→ Problem to work on
In the listing below, how many lines carry the word "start"? Reply with only the number.

→ Data block
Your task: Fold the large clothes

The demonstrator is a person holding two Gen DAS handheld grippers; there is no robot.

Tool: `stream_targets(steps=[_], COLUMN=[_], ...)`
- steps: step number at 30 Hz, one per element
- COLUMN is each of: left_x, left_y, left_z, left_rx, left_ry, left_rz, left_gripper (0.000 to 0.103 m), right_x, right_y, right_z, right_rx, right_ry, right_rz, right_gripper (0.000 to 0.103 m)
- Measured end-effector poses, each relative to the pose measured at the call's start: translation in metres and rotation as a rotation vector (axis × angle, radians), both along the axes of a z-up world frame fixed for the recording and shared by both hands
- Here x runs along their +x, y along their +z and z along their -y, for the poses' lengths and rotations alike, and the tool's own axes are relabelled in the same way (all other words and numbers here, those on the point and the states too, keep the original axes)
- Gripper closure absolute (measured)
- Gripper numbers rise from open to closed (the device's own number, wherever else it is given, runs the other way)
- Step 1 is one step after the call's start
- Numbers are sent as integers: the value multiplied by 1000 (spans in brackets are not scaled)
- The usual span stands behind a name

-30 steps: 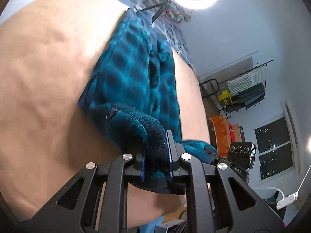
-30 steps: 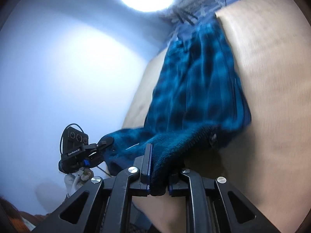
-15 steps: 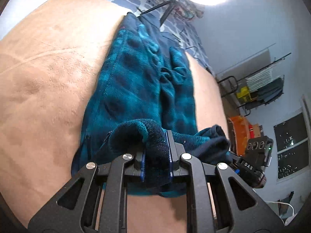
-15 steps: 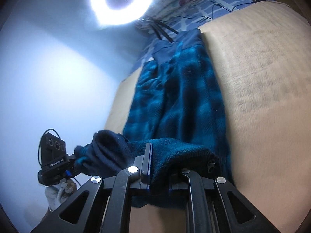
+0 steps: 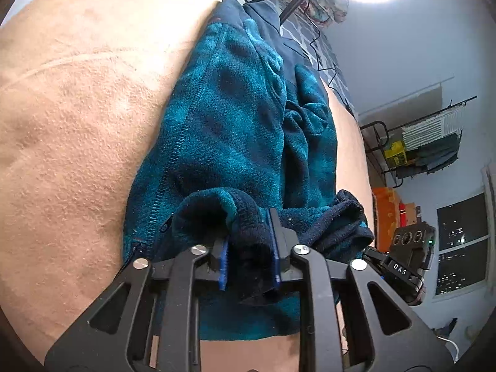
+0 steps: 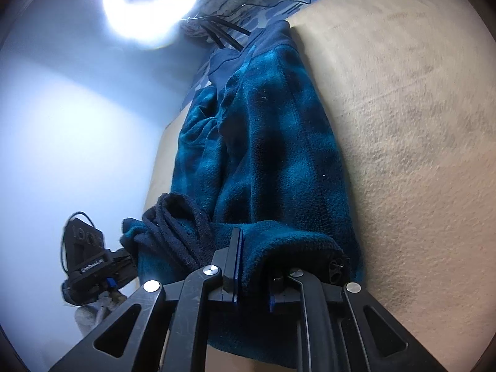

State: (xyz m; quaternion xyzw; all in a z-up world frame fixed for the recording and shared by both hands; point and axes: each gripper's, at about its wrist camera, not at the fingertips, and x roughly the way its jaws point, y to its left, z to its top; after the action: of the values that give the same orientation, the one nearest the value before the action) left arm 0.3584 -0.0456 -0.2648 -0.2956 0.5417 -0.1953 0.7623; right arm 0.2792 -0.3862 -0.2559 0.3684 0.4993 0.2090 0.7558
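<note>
Left wrist view: the left tool is easing apart with the teal fleece jacket hem bunched between its pads, the garment running lengthwise straight away across the tan bed, zipper to its left. Right wrist view: the right tool, jaws opening, has the hem's other corner between them, collar farthest off.

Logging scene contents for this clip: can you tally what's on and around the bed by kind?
Teal plaid fleece jackets: 1
Tan blankets under it: 1
Ring lights: 1
Handheld tools: 2, left tool and right tool, both opening with a fleece fold between the fingers
Total: 5
</note>
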Motion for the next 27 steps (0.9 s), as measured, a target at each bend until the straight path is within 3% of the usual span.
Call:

→ Your solution
2